It was known that C. jejuni can respire using lactate and also use lactate as a carbon source.22 Recent work has now identified an L-lactate-specific transporter as well as two novel lactate dehydrogenase (LDH) enzymes in C. jejuni.23 It is unusual for one organism to harbor two LDH enzymes, which is consistent with C. jejuni being well-suited to use multiple electron donors as it traverses distinct niches, and particularly the GI tract which houses numerous commensal species excreting lactate. Another unusual finding, although one hinted at by older work looking at electron donor utilization, was the identification of a sulfite:cytochrome c oxidoreductase (SOR) allowing C. jejuni to respire using sulfite.24 These systems are typically found in chemolithotrophs, which derive energy from oxidation of inorganic compounds. This was the first identification of a sulfite respiration system in a chemoheterotrophic pathogenic bacterium such as C. jejuni, which derives energy from organic compounds.

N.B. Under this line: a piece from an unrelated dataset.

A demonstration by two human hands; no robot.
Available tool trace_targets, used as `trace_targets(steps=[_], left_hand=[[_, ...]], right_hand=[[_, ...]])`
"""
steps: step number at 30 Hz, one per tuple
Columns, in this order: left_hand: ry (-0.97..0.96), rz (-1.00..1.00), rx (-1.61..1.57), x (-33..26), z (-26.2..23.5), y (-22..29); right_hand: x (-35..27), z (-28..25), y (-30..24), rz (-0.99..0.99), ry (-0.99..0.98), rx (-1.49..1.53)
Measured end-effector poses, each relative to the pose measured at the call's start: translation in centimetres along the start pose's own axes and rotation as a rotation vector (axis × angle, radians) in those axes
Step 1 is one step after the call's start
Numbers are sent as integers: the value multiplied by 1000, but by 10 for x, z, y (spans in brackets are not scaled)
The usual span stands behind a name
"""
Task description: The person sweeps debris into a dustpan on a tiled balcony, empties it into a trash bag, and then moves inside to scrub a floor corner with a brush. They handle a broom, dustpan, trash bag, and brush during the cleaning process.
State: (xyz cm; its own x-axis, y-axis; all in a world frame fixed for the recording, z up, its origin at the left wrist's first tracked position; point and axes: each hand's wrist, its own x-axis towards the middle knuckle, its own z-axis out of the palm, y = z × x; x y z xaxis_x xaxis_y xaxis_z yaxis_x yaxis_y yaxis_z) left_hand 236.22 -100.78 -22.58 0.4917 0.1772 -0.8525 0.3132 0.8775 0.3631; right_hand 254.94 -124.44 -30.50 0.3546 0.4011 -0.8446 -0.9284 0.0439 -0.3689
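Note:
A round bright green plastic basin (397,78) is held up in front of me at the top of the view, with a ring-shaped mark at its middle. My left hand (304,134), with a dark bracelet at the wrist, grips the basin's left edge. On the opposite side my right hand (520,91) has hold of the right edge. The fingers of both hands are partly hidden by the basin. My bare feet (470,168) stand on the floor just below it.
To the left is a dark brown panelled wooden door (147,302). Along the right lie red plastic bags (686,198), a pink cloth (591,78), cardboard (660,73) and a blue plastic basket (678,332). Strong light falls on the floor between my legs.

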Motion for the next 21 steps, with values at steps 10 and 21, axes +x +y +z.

Kelly and colleagues hypothesized that the SOR system might contribute to C. jejuni survival under low-oxygen conditions and/or in food processed with sulfite as a preservative.24 A subsequent study showed that a mutant deleted for sorA exhibited motility and cell invasion defects, indicating a role in pathogenesis.25 This is further supported by recent findings suggesting that growth of C. jejuni following host cell infection is enhanced when sulfite is present in the recovery medium (Pryjma, Gaynor, et al., submitted). Although an in vivo requirement for LDH has not yet been identified, it has now also been shown that a C. jejuni mutant defective for formate utilization was modestly attenuated for chicken colonization, with the inability to utilize 2-oxoglutarate or both hydrogen and formate in combination yielding severe defects.26 An inability to chemotax toward formate likewise caused motility and invasion defects,27 and mutants defective for both formate chemotaxis and formate utilization were very recently shown be diminished for immunopathology in a new gnotobiotic mouse model harboring “humanized” gut normal flora.28 While new animal models of virulence are not a focal point of this review, development of models such as this together with increased understanding of C. jejuni biology are important advances likely to yield valuable new information in the future.
Progress has also been made in understanding modulation and localization of ETC proteins. Many enzymes involved in the ETC utilize either molybdenum or tungsten as cofactors. A single protein ModE was found to regulate transporter systems specific to each metal (MOD or TUP), repressing mod genes in the presence of either metal, and tup genes only in the presence of tungsten.29 Additional work showed that formate dehydrogenase (FDH), the only known tungsto-enzyme in C. jejuni, requires another protein, FdhM, for maturation, possibly via an impact on tungsten cofactor incorporation.30,31 FdhM and a number of other ETC enzymes were also found to be transported to the periplasm via the twin-arginine translocase (TAT) pathway: a functional TAT pathway was required for C. jejuni to utilize formate, hydrogen, sulfite or gluconate as electron donors and TMAO or nitrate as alternative electron acceptors.30 A two-gene operon designated FdhTU was also recently found to be required for fdh gene expression and FDH activity (Pryjma M et al., submitted; Shaw et al., submitted, personal communication) and recovery of C. jejuni following host cell infection (Pryjma M et al., submitted).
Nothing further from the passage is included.